Chatka Azymutów
a porządki robimy dlatego że w sierpniu mają być schody, a ponieważ do schodów potrzebne są podłogi więc przymierzamy się do ich zakupu i położenia i to lada chwila. Kupiliśmy prawie 40 m2 płytek na korytarz kuchnię i małą łazienkę. Muszę dokupić jeszcze dekorki, to te kwadratowe kamyczki przymierzane stronę wcześniej. Płytkarz ma wchodzić ok połowy lipca.
Podłogi pokojowe jak wczesniej pisałam wybrane quick step i chyba nic juz tego nie zmieni. Dziś nawet miałam okazję chodzić po dokładnie takiej jak wybraliśmy, cos pięknego.
naszych takich będzie ok. 38 m2 (salon i sypialnia)
http://www.quick-step.com/images/floors/decor_groot/401107.jpg
i dzieci takich ok 60 m2 (3 pokoje i korytarz)
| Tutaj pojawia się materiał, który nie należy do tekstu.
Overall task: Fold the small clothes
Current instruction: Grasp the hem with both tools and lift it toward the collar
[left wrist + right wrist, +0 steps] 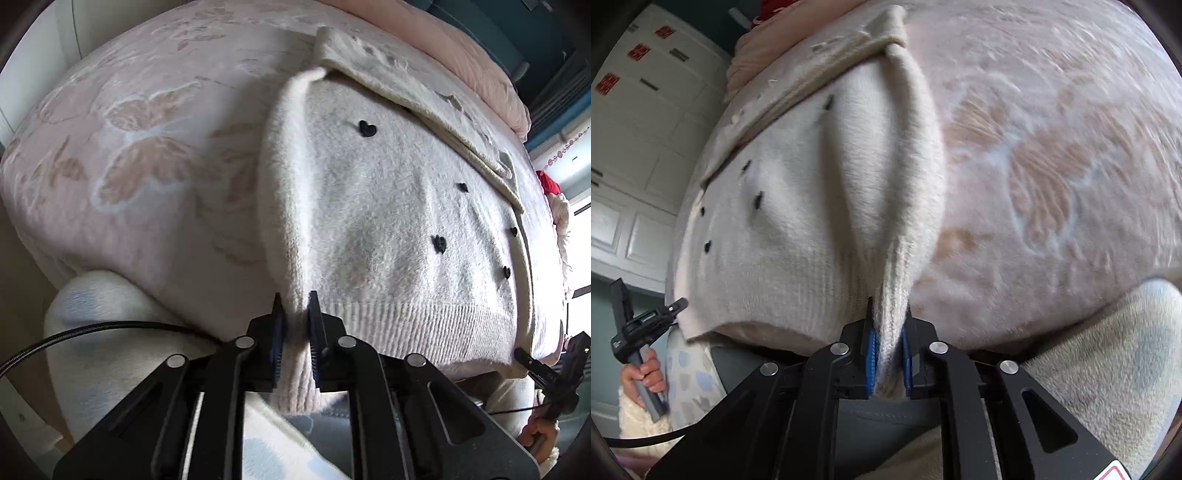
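A small cream fuzzy cardigan (388,206) with black heart buttons lies on a pink butterfly-print blanket (129,147); its collar is at the far end. My left gripper (295,306) is shut on the ribbed hem at the cardigan's left bottom corner. My right gripper (888,314) is shut on the ribbed hem at the right bottom corner of the cardigan (798,206), which rises in a fold there. Each gripper also shows in the other's view: the right gripper (524,356) at the lower right, the left gripper (677,306) at the lower left.
The blanket (1052,147) covers a bed whose near edge is just below the hem. A white wardrobe (639,122) stands to the left in the right wrist view. A pink pillow (472,55) lies at the far end. The person's fleece-clad legs (110,332) are close below.
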`<action>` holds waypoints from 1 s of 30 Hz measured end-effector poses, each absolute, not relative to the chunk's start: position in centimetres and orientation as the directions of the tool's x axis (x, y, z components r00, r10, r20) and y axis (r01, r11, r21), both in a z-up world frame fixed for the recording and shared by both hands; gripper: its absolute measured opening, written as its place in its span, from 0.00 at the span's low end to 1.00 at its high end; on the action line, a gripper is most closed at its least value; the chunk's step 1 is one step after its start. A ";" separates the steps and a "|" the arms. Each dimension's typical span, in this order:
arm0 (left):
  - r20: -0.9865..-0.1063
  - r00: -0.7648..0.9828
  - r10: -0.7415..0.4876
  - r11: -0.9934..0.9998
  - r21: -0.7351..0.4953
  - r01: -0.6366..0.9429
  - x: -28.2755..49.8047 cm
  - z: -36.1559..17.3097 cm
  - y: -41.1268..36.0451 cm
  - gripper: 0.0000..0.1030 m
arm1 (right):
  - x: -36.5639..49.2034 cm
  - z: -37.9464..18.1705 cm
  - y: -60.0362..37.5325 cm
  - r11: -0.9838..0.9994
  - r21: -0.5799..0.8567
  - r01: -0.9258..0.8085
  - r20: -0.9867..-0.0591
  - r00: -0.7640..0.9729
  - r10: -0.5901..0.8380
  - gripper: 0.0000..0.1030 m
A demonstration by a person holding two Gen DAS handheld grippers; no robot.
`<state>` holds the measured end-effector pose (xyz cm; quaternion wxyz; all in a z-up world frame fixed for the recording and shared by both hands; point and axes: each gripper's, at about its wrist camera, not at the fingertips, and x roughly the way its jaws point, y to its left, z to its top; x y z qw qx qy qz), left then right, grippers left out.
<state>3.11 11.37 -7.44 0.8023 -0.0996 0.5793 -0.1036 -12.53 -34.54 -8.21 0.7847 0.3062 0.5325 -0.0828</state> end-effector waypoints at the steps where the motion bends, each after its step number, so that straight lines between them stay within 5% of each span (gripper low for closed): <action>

http://www.quick-step.com/images/floors/decor_groot/400122.jpg
Poobmierzałam powierzchnie, poobliczałam i radośnie pojechałam do naszego sklepu pogadać o konkretnej wycenie. Wczesniej już kilka razy te podłogi tam oglądaliśmy, braliśmy nawet próbnik aby w domu przymierzyć i przekonani byliśmy że kupimy je właśnie tu (kupowaliśmy u nich wszystkie drzwi zewnętrzne, terminowo korzystnie i bez zadnych problemów)). Pan co prawda mówił, że na tych panelach nawet przy takiej ilości (kwocie) nie może robić rabatu bo cena sztywna producenta i oni tak naprawdę bardzo niewiele na nich zarabiają, ale obniży nam na wszystkich innych dodatkach (podkłady listwy itp), rozważaliśmy też montaż, zaproponował 15/m2 + ew listwy. Im więcej myslałam tym bardziej do ich montażu byłam przekonana- bo panel drogi więc jak mi ktoś spieprzy to będę zła, poza tym 7 a 22% VATu przy tej kwocie ma znaczenie.
Wstępne szacunki w domu wg jego informacji oscylowały ok 10 tys za komplet brutto.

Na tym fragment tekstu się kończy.